Abstract

Leopoldo Zea was born in Mexico City in 1912 and is a unique survivor, at the beginning of the twenty-first century, of a generation that lived through the turmoil of the Mexican Revolution of 1910–20. Regarding that event as a model for the nationalist and anticolonialist revolutions that were destined to occur elsewhere, Zea subsequently became a spokesman for the antiimperialism of the American subcontinent post-1945, choosing to interpret the situation of many Spanish American nations as essentially neocolonialist. Thereafter, he responded to the dual clarion-calls of the Cuban Revolution and francophone writing that began to circulate in Spanish America from the mid-sixties. Under the influence of the Cuban Revolution, Zea would give a tricontinental focus to his writing and inscribe the contemporary trajectory of the Americas within the wider narrative of decolonization that was unfolding in parts of Africa and Asia. Around the same time, Zea met a range of high-profile individuals including Léopold Sédar Senghor, Jawharlal Nehru, and Aimé Césaire, and initiated with them a dialogue that would revolve around issues of the Third World. However, it was the work of Fanon which stirred the deepest response in him: a volume of essays published in 1974 bears the multiple marks of Fanon’s universalism, his refashioned humanism, and the Martiniquan’s comparative perspective on decolonization in Africa and the Americas.

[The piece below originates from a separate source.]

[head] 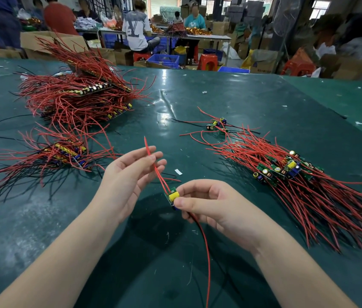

It is also through the prism of Negritude that Zea reinterprets American indigenismo as a rejection of the racialist discourses of a Eurocentric white mythology to which he opposes the racial and cultural mestizaje of societies such as those of Cuba, Mexico, and Peru. The comparative perspective of his essay, ‘Negritud e indigenismo’ (‘Negritude and indigenismo’), is one amongst many pointers to the crucial role played by Leopoldo Zea in promoting a transcontinental dialogue between the peoples of Latin America and the rest of the world throughout the second half of the twentieth century.